Making my way out of the “most medieval” part of town, I see a fountain which reminds me of my St. George research…they guy who became part of a dragon-slaying legend, etc. I’ll snap this picture, then see if I’m right later…
I’m right! (hah!)
The George Fountain, or “Georgsbrunnen” was donated by the honorary Limburg citizen, Josef Heppel, who was a trained plumber, born in 1849. This year is the fountains 100th birthday. The fountain of St. George was moved in the 1960s to this small square (Neumarkt), it’s present home. The victorious knight it represents was a hero, a saint, and also patron saint of the diocese of Limburg. The figure, resting on an approximately two-meter high octagonal pillar, was created by sculptor R. Hilf. At some point, the statue had become structurally vulnerable, due to the wars and old age, and was therefore recast entirely in bronze. Young George replaced Old George, and has watched over the residents and guests of the Neumarkt, since 1987. Old George, now stands at the entrance of the Limburg town archives.

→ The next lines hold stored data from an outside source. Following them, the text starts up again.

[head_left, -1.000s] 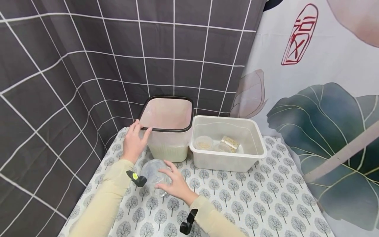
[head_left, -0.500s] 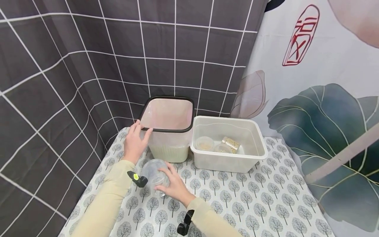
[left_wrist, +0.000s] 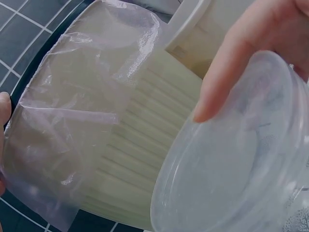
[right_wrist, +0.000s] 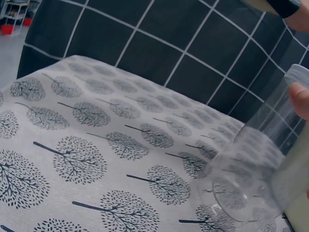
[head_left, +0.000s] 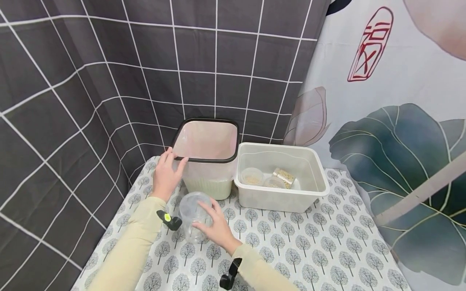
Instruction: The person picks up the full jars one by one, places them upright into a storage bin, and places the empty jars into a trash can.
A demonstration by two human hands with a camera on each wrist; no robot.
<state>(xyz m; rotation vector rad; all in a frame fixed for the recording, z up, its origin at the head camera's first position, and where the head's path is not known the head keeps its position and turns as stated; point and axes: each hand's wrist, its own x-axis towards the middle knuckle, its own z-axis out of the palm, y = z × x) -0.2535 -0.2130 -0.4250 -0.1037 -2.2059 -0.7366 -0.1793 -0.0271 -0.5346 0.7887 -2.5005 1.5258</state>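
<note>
A clear plastic jar (head_left: 191, 206) with a translucent lid (left_wrist: 217, 174) stands over the cloth in front of a pale green, ribbed trash bin (head_left: 207, 184). My right hand (head_left: 218, 226) holds this jar near its lid, fingers and thumb on opposite sides. The right wrist view shows the see-through body of the jar (right_wrist: 251, 159) leaning. At the bin's left front corner my left hand (head_left: 166, 176) touches the black rim (head_left: 207, 160), its thumb spread away from its fingers. A pinkish plastic liner (left_wrist: 82, 92) covers the bin's inside and folds over its outside.
Right of the bin stands a white rectangular tub (head_left: 273, 200). Inside are a few clear round containers (head_left: 252, 176) with pale contents and one lying on its side (head_left: 284, 177). A tree-print cloth (head_left: 291, 250) covers the table; a dark grid curtain (head_left: 196, 52) hangs behind.
My right fingers have closed in on the jar, and the jar has shifted slightly to the right and away, its lid tipping. The left hand stays at the bin's rim.
</note>
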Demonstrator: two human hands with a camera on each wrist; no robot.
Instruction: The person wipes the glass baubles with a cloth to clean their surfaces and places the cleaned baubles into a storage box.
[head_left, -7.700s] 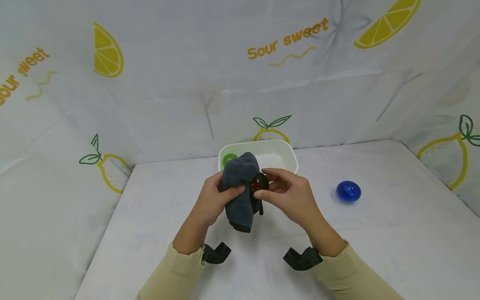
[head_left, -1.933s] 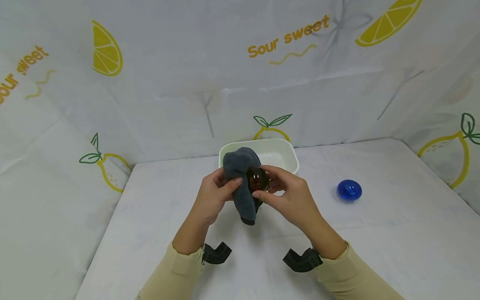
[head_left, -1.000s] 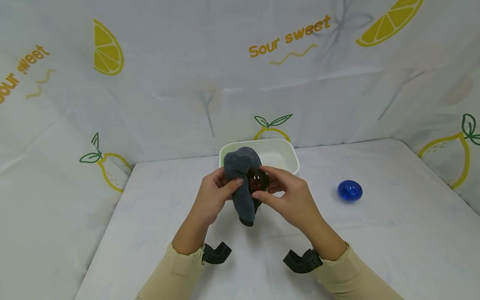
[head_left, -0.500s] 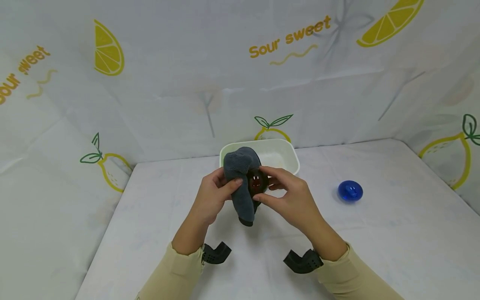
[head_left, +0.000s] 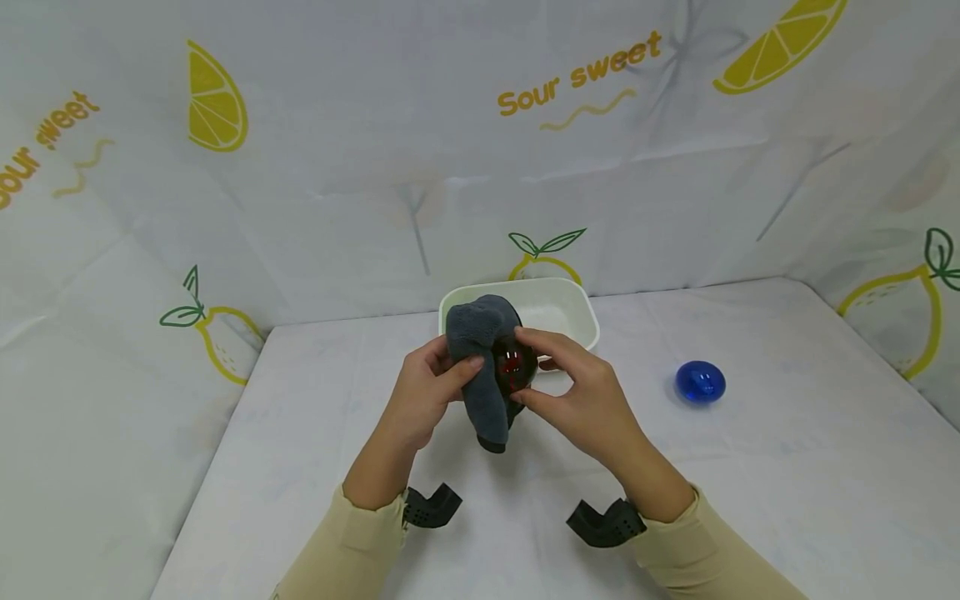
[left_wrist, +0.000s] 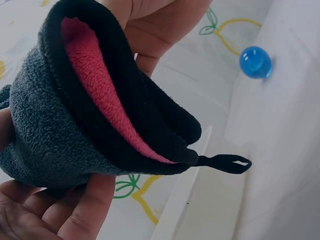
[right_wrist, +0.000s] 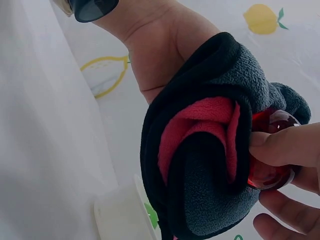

The last interesting structure I come across is the Evangelische Kirchengemeinde Lindburg, or the Evangelical Church of Limburg…
The Evangelical Church is also the Jugendfreizeitstätte Limburg (JFS for short, meaning “Youth Leisure Place”), a meeting place for youth. With a table football, Internet café, and many church-based and non church-based events, this institution’s staff serves members and visitors.
Now that I’m finishing up my walkabout, and even as I write this newsletter a few days later, I really wish I’d stayed put in the Old Town of Limburg longer…I truly miss it already (and still)! But nevertheless, my Limburg journey is completed upon my return to the Josef Kohlmaier Hall (Limburg Stadthalle)…
This venue contributes significantly to the cultural atmosphere of Limburg, presenting everything from concerts and fashion shows to providing rooms for lectures and even bowling!
Here’s a particularly enchanting angle of the lobby stairway…
So let’s see…Nothing out of the ordinary to report about the show. The children’s choir was adorable, Latosha borrowed my speakers for her new iPod and had an exceptionally entertaining day because of it, and, oh yeah…one more incident…I will sum it up with this statement: If the one girl in your cast usually keeps her dressing room door WIDE OPEN when she gets ready…check twice…check three times…before entering if the DOOR IS CLOSED! I’m so tired of not having locks on my dressing room door, because of course the 5 minutes I’m getting into/out of the shower or getting changed, someone has to open that door. I kind of live in fear every time I close that door, and today in Limburg, that fear was realized. It’s all good, though…the culprit is innocent…but STILL! A lady deserves her privacy, even on tour!!!
OK, enough complaining. I’ve had a great day in Limburg and no accidental peep show is gonna ruin that!
Have a great start to your week and I’ll be emailing you again soon!